Also... if it is true that drones live for less than 2 sorties on average, that makes their returnable use pointless because launching them one-off doubles the range as they don't need to store charge for return trip, don't you think? Also i assume, primary cells that are not rechargeable, can have higher capacity than rechargeable batteries.
> Also i assume, primary cells that are not rechargeable, can have higher capacity than rechargeable batteries.
Interesting, do you have more information on state of the art non-rechargeable batteries? I would assume they just use normal LiPo cells anyway and just charge them once, ideally at the factory. Cheap, light (compared to the warhead at least), can deliver enough current.
I expect them to have hundreds if not thousands of drones in surveillance/recon roles, in which they'd mostly be reusable. If that "4k used per day" figure actually means the ones expended per day I'd be pretty surprised.
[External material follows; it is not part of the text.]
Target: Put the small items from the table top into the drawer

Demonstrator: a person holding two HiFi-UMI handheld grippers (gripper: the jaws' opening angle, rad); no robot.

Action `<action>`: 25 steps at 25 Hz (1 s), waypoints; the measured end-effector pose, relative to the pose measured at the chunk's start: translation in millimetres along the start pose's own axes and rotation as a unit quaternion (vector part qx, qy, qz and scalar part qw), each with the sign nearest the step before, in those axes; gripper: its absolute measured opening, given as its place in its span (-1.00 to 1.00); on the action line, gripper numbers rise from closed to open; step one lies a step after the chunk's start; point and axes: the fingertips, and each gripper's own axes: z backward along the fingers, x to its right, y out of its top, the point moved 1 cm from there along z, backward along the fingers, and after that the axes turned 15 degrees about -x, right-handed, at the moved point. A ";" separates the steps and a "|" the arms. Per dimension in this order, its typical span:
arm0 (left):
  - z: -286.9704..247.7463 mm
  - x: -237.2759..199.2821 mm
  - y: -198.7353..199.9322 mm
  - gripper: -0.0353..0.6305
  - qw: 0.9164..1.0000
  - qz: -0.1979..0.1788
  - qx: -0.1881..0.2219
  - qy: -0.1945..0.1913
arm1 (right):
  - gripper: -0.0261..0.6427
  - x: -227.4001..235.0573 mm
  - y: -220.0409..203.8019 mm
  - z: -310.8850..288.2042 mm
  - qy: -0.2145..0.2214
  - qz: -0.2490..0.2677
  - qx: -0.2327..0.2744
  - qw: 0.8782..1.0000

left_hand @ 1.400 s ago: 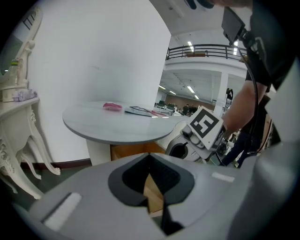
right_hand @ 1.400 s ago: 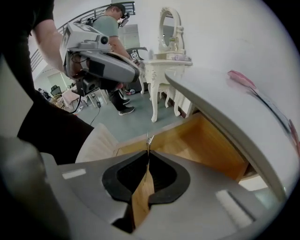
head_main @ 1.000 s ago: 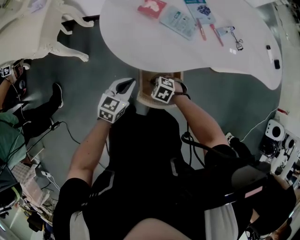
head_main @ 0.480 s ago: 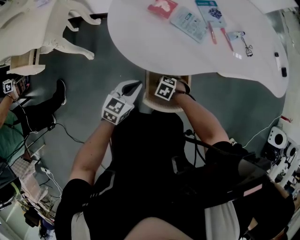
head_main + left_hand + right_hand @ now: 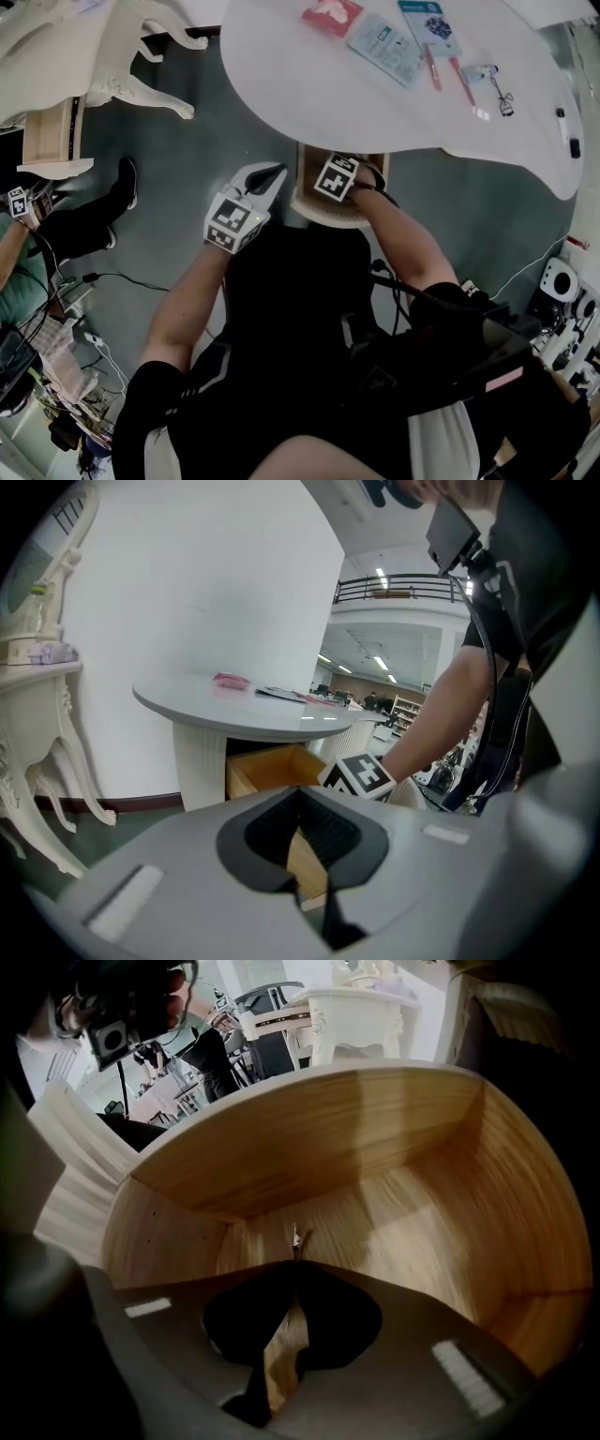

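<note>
The wooden drawer [image 5: 305, 192] stands pulled out under the white table [image 5: 309, 84]. My right gripper [image 5: 330, 184] reaches down into it, jaws shut. In the right gripper view the right gripper [image 5: 296, 1241] points at the bare drawer floor [image 5: 403, 1222], and a tiny pale sliver at its tips is too small to identify. My left gripper [image 5: 277, 172] hangs shut and holding nothing, just left of the drawer. The left gripper [image 5: 300, 794] looks at the drawer [image 5: 267, 771] from the side. On the table lie a red packet [image 5: 330, 16], blue packets [image 5: 384, 42], pens [image 5: 434, 67] and an eyelash curler [image 5: 502, 96].
A white carved dressing table [image 5: 112, 47] stands at the left, and its leg [image 5: 42, 799] shows in the left gripper view. Cables [image 5: 112, 277] and a seated person's legs [image 5: 84, 220] are on the floor at the left. Equipment [image 5: 558, 281] sits at the right.
The head view has slid a little, so table and drawer sit slightly lower and further right. Both grippers keep their places relative to the drawer.
</note>
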 end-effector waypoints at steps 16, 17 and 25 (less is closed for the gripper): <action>49.0 14.5 30.2 -0.89 1.000 -0.007 0.010 0.023 | -0.73 -2.9 -2.3 57.2 -0.052 -0.019 0.056 0.997; 55.2 16.4 36.5 -0.89 1.000 -0.010 0.015 0.024 | -0.79 -4.0 -2.3 66.5 -0.059 -0.016 0.062 0.996; 97.1 25.0 81.7 -0.89 0.998 -0.028 0.041 0.040 | -0.91 -25.0 -9.2 127.3 -0.065 -0.021 0.104 0.992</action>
I find that extremely hard to believe, unless you're exclusively talking about sending drones to attack a specific location with a time crunch, I don't see any reason why a drone wouldn't be charged to full. Especially since that figure probably includes unarmed drones used for ISR
The documentaries I have seen on YT suggest Ukraine is building >1M drones annually, which would be enough to cover going through 4K daily, ballpark. Lots of those FPV videos do show various "low charge" warnings, maybe it just doesn't make sense to fully charge something that's basically a guided bullet on a one-way trip?
FPVs fly a few KM before getting to a target, so the battery will be low by the time they get to the part worth recording. There's no need for a return trip since it either finds a target or is intentionally ditched.
Also they use li-ion cells which can be run to a lower voltage than a lipo, which is normally what the flight controllers are configured for out of the box.